**ASSIGNMENT**
The data below should be restated word for word, with every picture omitted.

**PROVIDED MATERIAL**
++++++++++

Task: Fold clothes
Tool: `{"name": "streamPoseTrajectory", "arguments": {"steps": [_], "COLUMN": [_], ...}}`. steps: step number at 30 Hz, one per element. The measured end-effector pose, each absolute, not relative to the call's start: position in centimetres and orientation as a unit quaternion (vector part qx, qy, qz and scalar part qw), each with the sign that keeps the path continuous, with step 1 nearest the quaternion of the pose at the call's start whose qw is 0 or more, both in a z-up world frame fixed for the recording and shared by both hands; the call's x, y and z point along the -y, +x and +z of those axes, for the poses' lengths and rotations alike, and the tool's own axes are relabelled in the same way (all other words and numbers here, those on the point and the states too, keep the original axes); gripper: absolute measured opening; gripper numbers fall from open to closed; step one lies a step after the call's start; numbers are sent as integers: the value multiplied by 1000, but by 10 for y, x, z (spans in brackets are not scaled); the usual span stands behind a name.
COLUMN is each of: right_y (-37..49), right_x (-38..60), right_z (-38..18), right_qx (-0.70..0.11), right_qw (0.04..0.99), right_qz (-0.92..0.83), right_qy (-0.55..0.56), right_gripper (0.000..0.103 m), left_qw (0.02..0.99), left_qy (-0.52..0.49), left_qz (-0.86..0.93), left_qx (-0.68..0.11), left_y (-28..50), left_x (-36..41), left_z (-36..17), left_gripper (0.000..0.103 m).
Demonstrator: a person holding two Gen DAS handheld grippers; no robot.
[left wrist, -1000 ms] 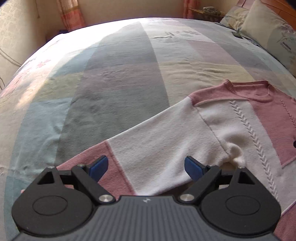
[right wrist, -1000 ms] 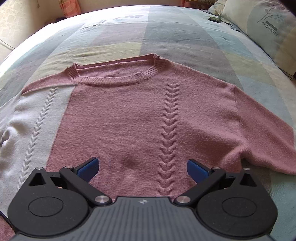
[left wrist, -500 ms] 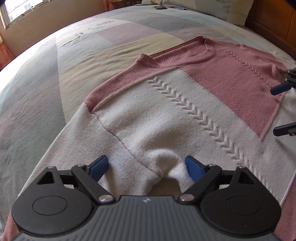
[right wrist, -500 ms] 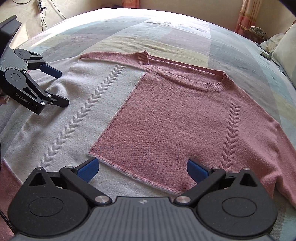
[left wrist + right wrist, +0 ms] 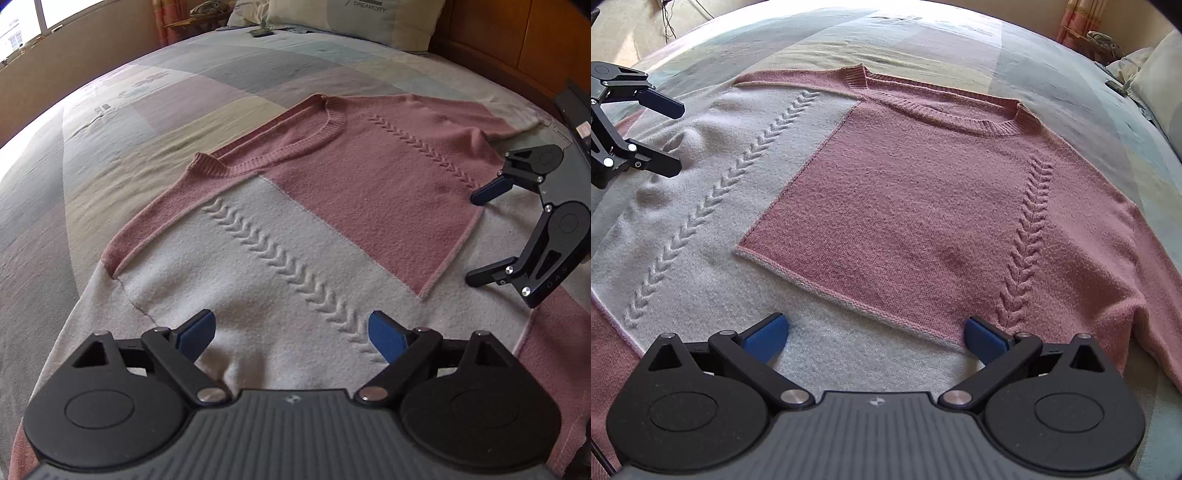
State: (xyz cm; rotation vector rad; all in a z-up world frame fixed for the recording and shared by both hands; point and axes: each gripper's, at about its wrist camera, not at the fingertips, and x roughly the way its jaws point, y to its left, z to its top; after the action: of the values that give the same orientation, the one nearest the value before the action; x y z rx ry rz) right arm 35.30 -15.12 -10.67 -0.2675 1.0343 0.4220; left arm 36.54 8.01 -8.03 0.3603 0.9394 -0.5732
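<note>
A pink and white knitted sweater (image 5: 332, 206) (image 5: 905, 192) lies spread flat, front up, on the bed. My left gripper (image 5: 291, 334) hovers open over the white panel near the left armpit, where the cloth bunches a little; nothing sits between its blue pads. That same gripper (image 5: 670, 140) shows open at the left edge of the right wrist view. My right gripper (image 5: 875, 334) stands open low over the white band by the pink panel's lower seam. It appears again (image 5: 476, 236) at the right of the left wrist view, jaws wide.
A patchwork bedspread (image 5: 166, 122) in pale blocks covers the bed. Pillows (image 5: 351, 18) lean on a wooden headboard (image 5: 517, 40) at the far end. A small dark object (image 5: 260, 32) lies near the pillows. A window (image 5: 22, 18) is at far left.
My left gripper has swung from the left sleeve across to the sweater's body and rolled. The right gripper shifted slightly and rolled. Both stayed open.
</note>
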Motion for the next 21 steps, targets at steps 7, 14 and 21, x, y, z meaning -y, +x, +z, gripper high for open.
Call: {"name": "streamPoseTrajectory", "arguments": {"steps": [7,14,21], "right_y": [350,338,308], "right_x": [154,165,208], "right_z": [-108,-107,-88], "right_qx": [-478,-449,-446], "right_qw": [846,846,840], "right_qz": [203,247,261], "right_qy": [-124,-147,-168], "right_gripper": [103,103,103], "left_qw": [812,794,792], "left_qy": [183,201,218], "left_qz": [-296,-293,-329], "left_qx": [-468,-494,-466], "left_y": [343,335,306], "left_x": [-73,-91,-75], "left_z": [-113,-105,-85], "left_gripper": [91,91,89]}}
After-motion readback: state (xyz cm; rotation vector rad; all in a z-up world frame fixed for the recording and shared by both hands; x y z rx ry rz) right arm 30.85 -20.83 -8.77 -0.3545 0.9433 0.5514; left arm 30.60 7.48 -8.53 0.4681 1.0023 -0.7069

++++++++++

**EXERCISE SOLUTION**
Task: Fold clothes
Tool: `{"name": "streamPoseTrajectory", "arguments": {"steps": [_], "COLUMN": [_], ...}}`. steps: step number at 30 Hz, one per element. The measured end-effector pose, each absolute, not relative to the call's start: position in centimetres and orientation as a unit quaternion (vector part qx, qy, qz and scalar part qw), each with the sign that keeps the path continuous, with step 1 nearest the quaternion of the pose at the call's start whose qw is 0 or more, both in a z-up world frame fixed for the recording and shared by both hands; the call's x, y and z point along the -y, +x and +z of those axes, for the poses' lengths and rotations alike, and the tool's own axes are relabelled in the same way (all other words and numbers here, those on the point and the states too, keep the original axes); gripper: absolute measured opening; gripper numbers fall from open to closed; step one lies a step after the call's start; numbers are sent as integers: the value multiplied by 1000, but by 10 for y, x, z (spans in brackets are not scaled); the usual span stands behind a name.
COLUMN is each of: right_y (-37..49), right_x (-38..60), right_z (-38..18), right_qx (-0.70..0.11), right_qw (0.04..0.99), right_qz (-0.92..0.83), right_qy (-0.55..0.56), right_gripper (0.000..0.103 m), left_qw (0.02..0.99), left_qy (-0.52..0.49), left_qz (-0.86..0.93), left_qx (-0.68..0.11), left_y (-28..50), left_x (-36..41), left_z (-36..17), left_gripper (0.000..0.103 m).
Demonstrator: a person holding two Gen DAS handheld grippers; no robot.
[left wrist, -1000 ms] 
[right wrist, -1000 ms] 
[left wrist, -500 ms] 
[right wrist, -500 ms] 
[left wrist + right wrist, +0 ms] 
State: (xyz cm; rotation vector rad; all in a z-up world frame fixed for the recording and shared by both hands; point and axes: each gripper's, at about its wrist camera, not at the fingertips, and x roughly the way its jaws point, y to its left, z to its top; after the action: of the values that give the same orientation, the one nearest the value before the action; x y z rx ry rz) right arm 35.30 -15.12 -10.67 -0.2675 1.0343 0.4220; left arm 36.54 8.01 -8.03 0.3603 0.9394 -0.5732
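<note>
A pink and white knitted sweater (image 5: 332, 206) (image 5: 905, 192) lies spread flat, front up, on the bed. My left gripper (image 5: 291, 334) hovers open over the white panel near the left armpit, where the cloth bunches a little; nothing sits between its blue pads. That same gripper (image 5: 670, 140) shows open at the left edge of the right wrist view. My right gripper (image 5: 875, 334) stands open low over the white band by the pink panel's lower seam. It appears again (image 5: 476, 236) at the right of the left wrist view, jaws wide.
A patchwork bedspread (image 5: 166, 122) in pale blocks covers the bed. Pillows (image 5: 351, 18) lean on a wooden headboard (image 5: 517, 40) at the far end. A small dark object (image 5: 260, 32) lies near the pillows. A window (image 5: 22, 18) is at far left.
My left gripper has swung from the left sleeve across to the sweater's body and rolled. The right gripper shifted slightly and rolled. Both stayed open.
</note>
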Motion for the next 21 steps, targets at steps 7, 14 and 21, x, y, z meaning -y, +x, +z, gripper high for open.
Call: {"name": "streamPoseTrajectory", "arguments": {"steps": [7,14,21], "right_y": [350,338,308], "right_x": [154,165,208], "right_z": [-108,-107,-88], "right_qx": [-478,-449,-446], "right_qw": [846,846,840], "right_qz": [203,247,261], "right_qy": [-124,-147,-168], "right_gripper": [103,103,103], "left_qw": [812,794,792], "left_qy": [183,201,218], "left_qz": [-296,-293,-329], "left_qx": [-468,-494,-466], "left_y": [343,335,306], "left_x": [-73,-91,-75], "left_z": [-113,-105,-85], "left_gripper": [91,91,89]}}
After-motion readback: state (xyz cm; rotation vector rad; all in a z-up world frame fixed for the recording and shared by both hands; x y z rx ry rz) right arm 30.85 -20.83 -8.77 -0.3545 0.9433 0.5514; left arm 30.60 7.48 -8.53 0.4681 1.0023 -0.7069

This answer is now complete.